The Princess of Wales requires fourteen days of inpatient hospital care following abdominal surgery. I have spoken to Consultant Physicians and Consultant Surgeons about this; they could not think of one scheduled ‘abdominal surgery’ type that would necessitate a two-week post-operative in patient stay. The Duchess of York, after announcing breast cancer, is now suffering from malignant skin cancer. The King is also in the same hospital as the Princess of Wales and has undergone prostrate surgery. Also unprecedented: the ‘Queen’ arrived at the hospital to be with the King during his procedure: she stayed for over six hours, and has made three visits in 24 hours and has just spent all of Sunday afternoon by his bedside. 

Can you see my raised eyebrow? Something just isn’t feeling right. The Queen has a lot to pack in: her recent announcement of becoming Patron of the Anne Frank Trust fell just in time to commemorate Holocaust Memorial Day. I gather the King and Queen lit purple candles at Sandringham prior to the anniversary because of the King’s hospital admission.

On the flip side, the Princess of Wales has had limited visits from her husband, the Prince of Wales, who is reportedly looking after the children—who, as far as I am aware, and as of writing, have not visited their mum. Where are the pictures of them clutching the obligatory flowers, grapes and handmade get-well cards that have been crafted with love? Nowhere. Doesn’t that strike you as odd?

Since the news broke, it has been alarming to see how many people in the UK are running to the NHS for tests into skin cancer. The NHS website is claiming that one person every thirteen seconds is accessing the NHS skin cancer website following the announcement from the Duchess of York.

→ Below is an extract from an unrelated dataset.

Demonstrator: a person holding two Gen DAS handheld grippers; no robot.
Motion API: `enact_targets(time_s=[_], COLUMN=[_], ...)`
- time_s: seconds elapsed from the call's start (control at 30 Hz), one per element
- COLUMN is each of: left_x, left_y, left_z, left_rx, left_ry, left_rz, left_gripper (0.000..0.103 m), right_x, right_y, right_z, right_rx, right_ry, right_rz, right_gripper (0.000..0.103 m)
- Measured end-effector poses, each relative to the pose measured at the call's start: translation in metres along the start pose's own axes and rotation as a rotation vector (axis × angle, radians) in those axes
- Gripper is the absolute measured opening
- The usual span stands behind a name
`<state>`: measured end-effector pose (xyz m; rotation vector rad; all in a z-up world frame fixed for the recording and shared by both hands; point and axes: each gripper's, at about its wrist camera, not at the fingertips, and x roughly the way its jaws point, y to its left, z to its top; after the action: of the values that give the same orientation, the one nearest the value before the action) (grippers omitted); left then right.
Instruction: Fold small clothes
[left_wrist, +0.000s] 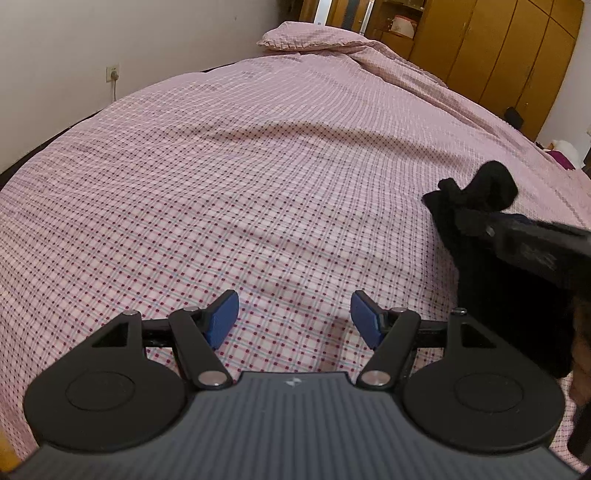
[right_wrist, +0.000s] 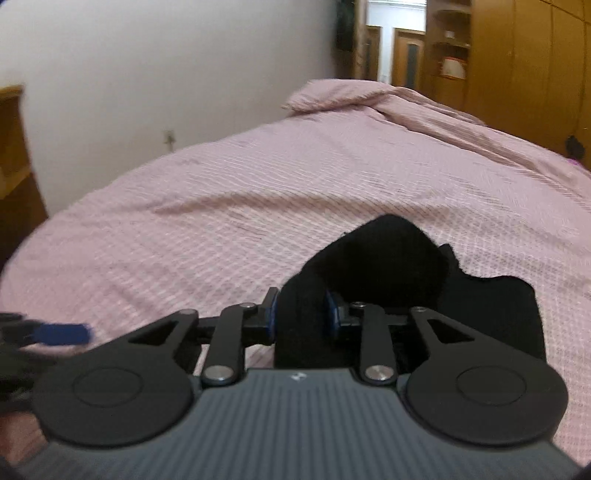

Similarly, a much higher volume of men are seeking prostrate tests. It is interesting to note that Prostate Cancer UK is funded in part by AstraZeneca, which is in partnership with King Charles’ organisation, Terra Carta. How cosy. Mightn’t this have anything to do with the fact that AstraZeneca is filling the Sustainable Initiatives bank account with profits from its latest pharmaceutical solution for prostate disease? Who thinks our Royal Family are the ultimate in the UK’s ‘trusted messengers’? Do you trust a PSA test; do you trust the Royal Family?

Physician Associates accused of illegally prescribing drugs

The Investigations Team at the Sunday Telegraph has been busy. I was not shocked to see the above headline on the front page.

Physician Associates (PAs) are not fully trained or qualified doctors.

In my recent interview with Dr Ahmad Malik, Consultant Orthopaedic Surgeon, we find out it takes approximately ten years to become a Consultant and seven to eight years to become a doctor. Dr David Cartland, being a General Practitioner, is also a Consultant-grade specialist in primary care and has undergone many years of training to attain his position. Physician Associates are those who have completed a university degree, often a BSc or similar, and who have been offered a two-year bolt-on to become a doctor. It is reported that many Physician Associates have attempted to prescribe drugs within an NHS Trust but have missed life-threatening diagnoses.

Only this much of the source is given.